At Sydney cafe Superfreak, co-owner Michael Ico serves an oat, quinoa, buckwheat and rye porridge topped with cultured butter, brown sugar and poached rhubarb. But at home, he steers clear of dairy altogether – opting for something quick and healthy for his two children.
“I’ll tend to soak oats overnight and cook them with an alternative milk, because most of my family is lactose intolerant. Then I’ll add just honey,” he says. He tops porridge with chia seeds, bananas or berries, and flaxseeds – “things that are high-fibre and good for the kids”. “I add cinnamon or peanut butter if the kids want it,” he adds. “I don’t have rules.”
Chef Toby Wilson is more of a porridge purist. He has made countless bowls of porridge with just three ingredients: oats, water and salt – because those are the only three ingredients allowed in theworld porridge-making championships; he competed twice, in 2022 and 2023. He’s now the subject of Australian documentaryThe Golden Spurtle, which charmed audiences at the Sydney film festival this year.
“It’s funny,” he says. “It’s a fairly boring dish but its simplicity is what makes it great. Trying to master three ingredients – especially when two are salt and water – is an interesting practice. It’s a good practice to go through as a cook, professional or domestic.”
Wilson uses steel-cut oats and makes his porridge with water – filtered is better than tap, he says. He rarely adds dairy but he’ll occasionally top the oats with a sprinkle of brown sugar and a pat of butter. Crucially, he’ll always add salt. “I use sea salt, a nice healthy pinch.”
For Wilson, adding fresh fruit, nuts or seeds isn’t necessary: “It’s a different dish at that point,” he says. “I’m a less-is-more guy but if you are going to add fruit I would personally move towards bananas or stewed rhubarb, rather than something watery like fresh berries. I find those are a little sharp and watery for what should be a creamy dish.”
Alice Zaslavsky is a big fan of Wilson’s method. “Thanks to Toby, we completely revolutionised the way we make our porridge,” says the cookbook author and Guardian Australia food columnist. “[My husband] Nick makes it using unstabilised oats, three parts water to one part oats, with half a teaspoon of salt flakes. It’s quite salty, because then we team it with really good French butter and brown sugar.”
She adds the butter and sugar at the table. “I quite like – and I learned this from [author] Asako Yuzuki from her book Butter – that interplay between the cold butter and the hot porridge.
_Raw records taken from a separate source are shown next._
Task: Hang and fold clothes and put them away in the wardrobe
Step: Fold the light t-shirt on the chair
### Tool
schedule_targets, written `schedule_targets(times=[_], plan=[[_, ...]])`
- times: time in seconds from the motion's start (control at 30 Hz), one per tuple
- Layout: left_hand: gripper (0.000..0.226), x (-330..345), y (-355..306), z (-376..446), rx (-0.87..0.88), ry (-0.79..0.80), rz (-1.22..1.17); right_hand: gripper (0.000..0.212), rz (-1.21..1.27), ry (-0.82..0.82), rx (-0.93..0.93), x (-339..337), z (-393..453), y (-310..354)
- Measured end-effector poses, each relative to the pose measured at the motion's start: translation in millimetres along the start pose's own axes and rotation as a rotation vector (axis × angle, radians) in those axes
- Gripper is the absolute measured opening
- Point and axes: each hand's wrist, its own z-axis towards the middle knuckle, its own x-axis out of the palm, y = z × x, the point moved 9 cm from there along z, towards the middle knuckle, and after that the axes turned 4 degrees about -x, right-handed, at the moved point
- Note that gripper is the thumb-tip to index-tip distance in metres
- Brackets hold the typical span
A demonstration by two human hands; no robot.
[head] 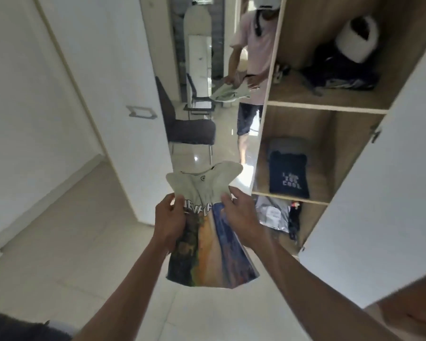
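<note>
I hold a folded pale T-shirt (pixel 207 232) with a colourful landscape print flat in front of me, collar pointing away. My left hand (pixel 169 222) grips its left edge and my right hand (pixel 239 215) grips its right edge. The open wooden wardrobe (pixel 263 143) stands to the right. A folded navy T-shirt (pixel 288 173) with white lettering lies on its middle shelf. The shelf below holds a grey garment (pixel 272 212) and dark items.
The wardrobe's white door (pixel 379 193) hangs open at right, close to my right arm. The top shelf holds a dark bag (pixel 340 70) and a white object. A mirror (pixel 207 70) ahead reflects me. A dark chair (pixel 187 126) stands by it. A white door is at left.
</note>
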Motion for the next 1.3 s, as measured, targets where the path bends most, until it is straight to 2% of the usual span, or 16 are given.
schedule_targets(times=[0.2, 0.37, 0.5, 0.57, 0.67, 0.97, 1.2, 1.3], plan=[[0.027, 83.0, -19.3, 2.3, 0.032, 0.235, 0.02, 0.024, -0.018, -0.265, 0.038, -80.8, -10.7, -4.8], [0.029, 161.1, -16.7, 9.6, 0.007, 0.386, 0.027, 0.021, -0.016, -0.347, 0.102, -141.7, -2.2, -21.5], [0.031, 214.6, -13.9, 22.9, 0.003, 0.445, 0.05, 0.022, -0.032, -0.351, 0.146, -177.9, 21.5, -46.1], [0.031, 249.2, -12.6, 34.9, 0.014, 0.458, 0.072, 0.028, -0.026, -0.341, 0.174, -199.7, 44.9, -61.8], [0.029, 295.6, -8.6, 53.6, -0.017, 0.45, 0.077, 0.018, 0.0, -0.307, 0.181, -233.8, 80.0, -83.4], [0.021, 424.5, 4.8, 125.8, -0.072, 0.409, 0.105, 0.02, -0.012, -0.259, 0.201, -316.7, 202.7, -147.0], [0.029, 510.5, 31.9, 205.9, -0.072, 0.436, 0.156, 0.029, 0.032, -0.255, 0.223, -345.1, 295.3, -215.4], [0.032, 547.9, 59.1, 247.1, -0.083, 0.44, 0.201, 0.021, 0.035, -0.303, 0.256, -355.8, 336.3, -251.6]])
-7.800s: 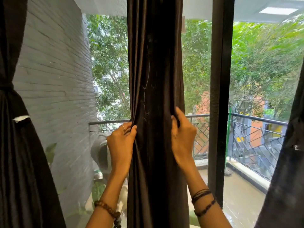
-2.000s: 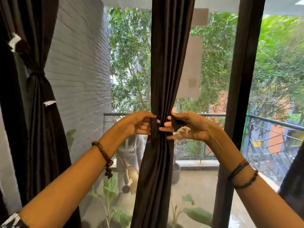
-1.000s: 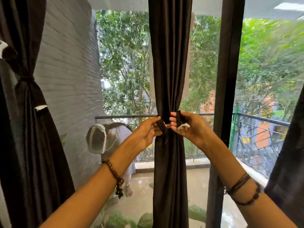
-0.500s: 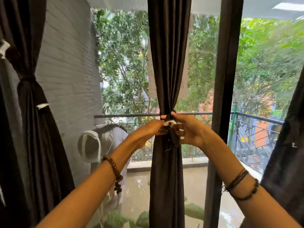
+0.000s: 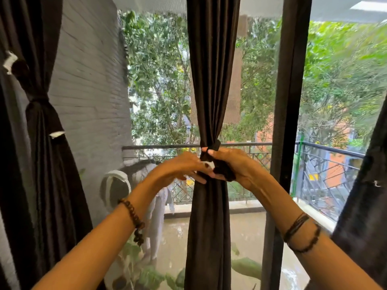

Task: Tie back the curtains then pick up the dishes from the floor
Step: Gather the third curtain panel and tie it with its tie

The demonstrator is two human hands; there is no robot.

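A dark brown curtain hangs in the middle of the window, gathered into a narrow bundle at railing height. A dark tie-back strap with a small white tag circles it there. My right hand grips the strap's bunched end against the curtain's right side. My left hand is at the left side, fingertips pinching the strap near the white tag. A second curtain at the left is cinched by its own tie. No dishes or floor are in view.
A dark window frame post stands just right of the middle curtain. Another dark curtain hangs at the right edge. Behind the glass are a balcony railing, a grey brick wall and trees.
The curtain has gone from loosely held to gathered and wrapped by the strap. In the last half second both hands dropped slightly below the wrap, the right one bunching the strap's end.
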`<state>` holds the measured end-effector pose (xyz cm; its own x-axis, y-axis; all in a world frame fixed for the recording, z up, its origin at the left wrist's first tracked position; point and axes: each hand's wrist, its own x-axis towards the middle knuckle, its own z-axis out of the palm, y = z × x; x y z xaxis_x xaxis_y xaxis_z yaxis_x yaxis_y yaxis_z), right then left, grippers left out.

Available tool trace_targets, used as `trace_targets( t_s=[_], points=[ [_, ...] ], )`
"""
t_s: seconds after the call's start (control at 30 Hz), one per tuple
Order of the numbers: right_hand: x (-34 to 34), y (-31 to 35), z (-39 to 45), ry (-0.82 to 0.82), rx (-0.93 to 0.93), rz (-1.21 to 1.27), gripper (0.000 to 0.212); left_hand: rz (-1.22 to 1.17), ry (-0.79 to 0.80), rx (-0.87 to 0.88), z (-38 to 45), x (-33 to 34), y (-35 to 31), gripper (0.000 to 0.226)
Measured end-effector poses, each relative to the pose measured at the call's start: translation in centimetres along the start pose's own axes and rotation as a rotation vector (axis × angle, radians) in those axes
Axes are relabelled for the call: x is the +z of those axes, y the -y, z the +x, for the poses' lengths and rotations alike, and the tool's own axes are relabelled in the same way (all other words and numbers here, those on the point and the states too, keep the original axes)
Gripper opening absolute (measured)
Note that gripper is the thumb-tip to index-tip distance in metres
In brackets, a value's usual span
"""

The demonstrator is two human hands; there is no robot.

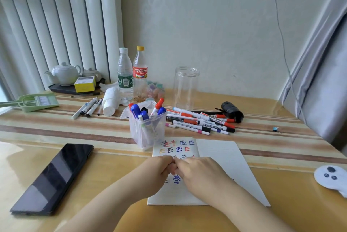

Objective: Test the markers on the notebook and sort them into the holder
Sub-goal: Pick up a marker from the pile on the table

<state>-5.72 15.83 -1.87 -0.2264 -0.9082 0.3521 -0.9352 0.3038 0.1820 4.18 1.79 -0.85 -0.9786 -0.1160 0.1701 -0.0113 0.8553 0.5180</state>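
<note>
Risk, ink: both hands meet low over the notebook [216,158], right above written marks; if a marker is being capped or uncapped there, a slip could streak the page or the fingers.
Risk, holder: the clear holder [148,130] stands just beyond the notebook's far left corner, crowded and top-heavy with markers; a careless reach past it could tip it.
Risk, sorting: untested markers [201,120] lie loose toward the desk's far right side, beside a dark roll [231,111]; they could roll or get mixed with tested ones.
Left hand grip: the left hand [155,170] is curled, fingers drawn in together, knuckles touching the right hand; what it pinches is hidden, so I cannot tell.
Right hand grip: the right hand [199,172] is curled likewise, fingertips tucked against the left; any marker or cap between them is out of sight.
Notebook: open near the desk's front edge, centre-right, test marks in red, blue and orange on its left page.
Elsewhere: a dark phone [54,178] lies near the front left, well apart from the hands.
</note>
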Motion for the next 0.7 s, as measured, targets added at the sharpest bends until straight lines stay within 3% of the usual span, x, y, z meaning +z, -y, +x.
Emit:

The key thing with the sugar is we use a soft dark brown sugar and you get the odd crunchy, molasses-y bit of brown sugar in your creamy bite of buttery porridge.”
Alice and Nick treat it as a choose-your-own-adventure for their daughter, so she can add toppings such as honey, milk, muesli, granola and yoghurt. “The unstabilised oats are more nutrient dense and they have a slower release of energy,” Zaslavsky says. “They’re also chewier and creamy without the dairy.”